**What you will do:** Print nothing except the lines of the listing below from the line with "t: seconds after" to the line with "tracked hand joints", each exactly as written, both ends included.

○ ○ ○ ○ ○ ○ ○

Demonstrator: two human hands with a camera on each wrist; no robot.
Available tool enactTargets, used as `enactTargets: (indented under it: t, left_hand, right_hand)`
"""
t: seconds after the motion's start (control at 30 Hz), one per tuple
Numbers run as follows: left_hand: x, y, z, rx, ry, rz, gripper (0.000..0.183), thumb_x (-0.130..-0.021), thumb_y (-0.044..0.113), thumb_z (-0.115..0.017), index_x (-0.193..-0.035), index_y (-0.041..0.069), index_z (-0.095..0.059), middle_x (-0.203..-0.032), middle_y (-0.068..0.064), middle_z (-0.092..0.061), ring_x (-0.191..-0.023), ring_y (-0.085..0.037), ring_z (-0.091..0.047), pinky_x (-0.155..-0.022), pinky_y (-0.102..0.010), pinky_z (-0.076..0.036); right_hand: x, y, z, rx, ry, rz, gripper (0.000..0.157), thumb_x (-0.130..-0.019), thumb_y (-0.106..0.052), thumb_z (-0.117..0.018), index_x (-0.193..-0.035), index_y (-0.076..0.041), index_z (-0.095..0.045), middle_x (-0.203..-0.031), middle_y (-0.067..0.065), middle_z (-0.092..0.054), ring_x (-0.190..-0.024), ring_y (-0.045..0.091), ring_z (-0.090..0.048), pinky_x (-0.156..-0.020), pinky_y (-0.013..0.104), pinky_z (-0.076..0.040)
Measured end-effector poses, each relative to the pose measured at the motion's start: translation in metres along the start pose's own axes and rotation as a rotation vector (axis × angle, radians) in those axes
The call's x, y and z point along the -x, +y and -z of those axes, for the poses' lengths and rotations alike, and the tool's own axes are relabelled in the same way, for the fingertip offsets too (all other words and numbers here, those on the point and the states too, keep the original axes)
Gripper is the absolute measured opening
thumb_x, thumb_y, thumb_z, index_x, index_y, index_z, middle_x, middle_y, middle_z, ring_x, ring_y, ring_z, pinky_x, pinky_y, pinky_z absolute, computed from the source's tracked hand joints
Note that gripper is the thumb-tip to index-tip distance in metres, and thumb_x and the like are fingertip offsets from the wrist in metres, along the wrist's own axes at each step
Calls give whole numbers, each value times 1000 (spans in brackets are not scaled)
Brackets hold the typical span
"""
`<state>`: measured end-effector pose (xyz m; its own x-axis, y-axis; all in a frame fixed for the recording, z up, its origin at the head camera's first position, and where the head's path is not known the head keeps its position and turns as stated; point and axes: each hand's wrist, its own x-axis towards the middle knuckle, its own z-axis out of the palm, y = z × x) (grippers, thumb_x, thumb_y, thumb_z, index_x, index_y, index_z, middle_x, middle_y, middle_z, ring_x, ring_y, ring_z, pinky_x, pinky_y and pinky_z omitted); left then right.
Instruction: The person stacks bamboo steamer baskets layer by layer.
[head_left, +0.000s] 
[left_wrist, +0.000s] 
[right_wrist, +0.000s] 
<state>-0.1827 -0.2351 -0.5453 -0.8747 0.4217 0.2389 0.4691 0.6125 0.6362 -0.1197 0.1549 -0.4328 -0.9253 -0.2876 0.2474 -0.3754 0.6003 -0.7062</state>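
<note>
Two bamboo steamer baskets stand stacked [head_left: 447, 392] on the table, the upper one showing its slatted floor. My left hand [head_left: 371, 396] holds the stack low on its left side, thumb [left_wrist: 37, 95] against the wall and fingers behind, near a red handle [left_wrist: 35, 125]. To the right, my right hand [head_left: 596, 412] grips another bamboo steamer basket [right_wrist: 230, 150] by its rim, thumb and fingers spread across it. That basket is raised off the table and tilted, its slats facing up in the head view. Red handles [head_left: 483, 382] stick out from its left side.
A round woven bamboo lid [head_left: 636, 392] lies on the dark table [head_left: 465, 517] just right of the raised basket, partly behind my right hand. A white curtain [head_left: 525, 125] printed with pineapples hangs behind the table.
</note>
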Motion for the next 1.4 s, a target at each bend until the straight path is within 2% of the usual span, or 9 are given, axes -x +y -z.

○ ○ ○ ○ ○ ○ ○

**Your solution:**
t: seconds after the motion's start (control at 30 Hz), one per tuple
Numbers run as follows: left_hand: x, y, z, rx, ry, rz, gripper (0.000..0.183), thumb_x (-0.130..-0.021), thumb_y (-0.044..0.113), thumb_z (-0.115..0.017), index_x (-0.193..-0.035), index_y (-0.041..0.069), index_z (-0.095..0.059), middle_x (-0.203..-0.032), middle_y (-0.068..0.064), middle_z (-0.092..0.061), ring_x (-0.191..-0.023), ring_y (-0.085..0.037), ring_z (-0.091..0.047), pinky_x (-0.155..-0.022), pinky_y (-0.102..0.010), pinky_z (-0.076..0.036); right_hand: x, y, z, rx, ry, rz, gripper (0.000..0.157), thumb_x (-0.130..-0.019), thumb_y (-0.106..0.052), thumb_z (-0.117..0.018), index_x (-0.193..-0.035), index_y (-0.076..0.041), index_z (-0.095..0.045), middle_x (-0.203..-0.031), middle_y (-0.067..0.065), middle_z (-0.092..0.054), ring_x (-0.190..-0.024), ring_y (-0.045..0.091), ring_z (-0.090..0.048), pinky_x (-0.156..-0.020), pinky_y (-0.013..0.104), pinky_z (-0.076..0.040)
Measured end-effector poses, each relative to the pose measured at the motion's start: translation in metres along the start pose's own axes and rotation as a rotation vector (axis × angle, radians) in those axes
The call's x, y and z point along the -x, +y and -z of those axes, for the poses' lengths and rotations alike, and the tool's own axes are relabelled in the same way, for the fingertip offsets too (all other words and numbers here, those on the point and the states too, keep the original axes)
Gripper is the absolute measured opening
thumb_x, thumb_y, thumb_z, index_x, index_y, index_z, middle_x, middle_y, middle_z, ring_x, ring_y, ring_z, pinky_x, pinky_y, pinky_z absolute, computed from the source's tracked hand joints

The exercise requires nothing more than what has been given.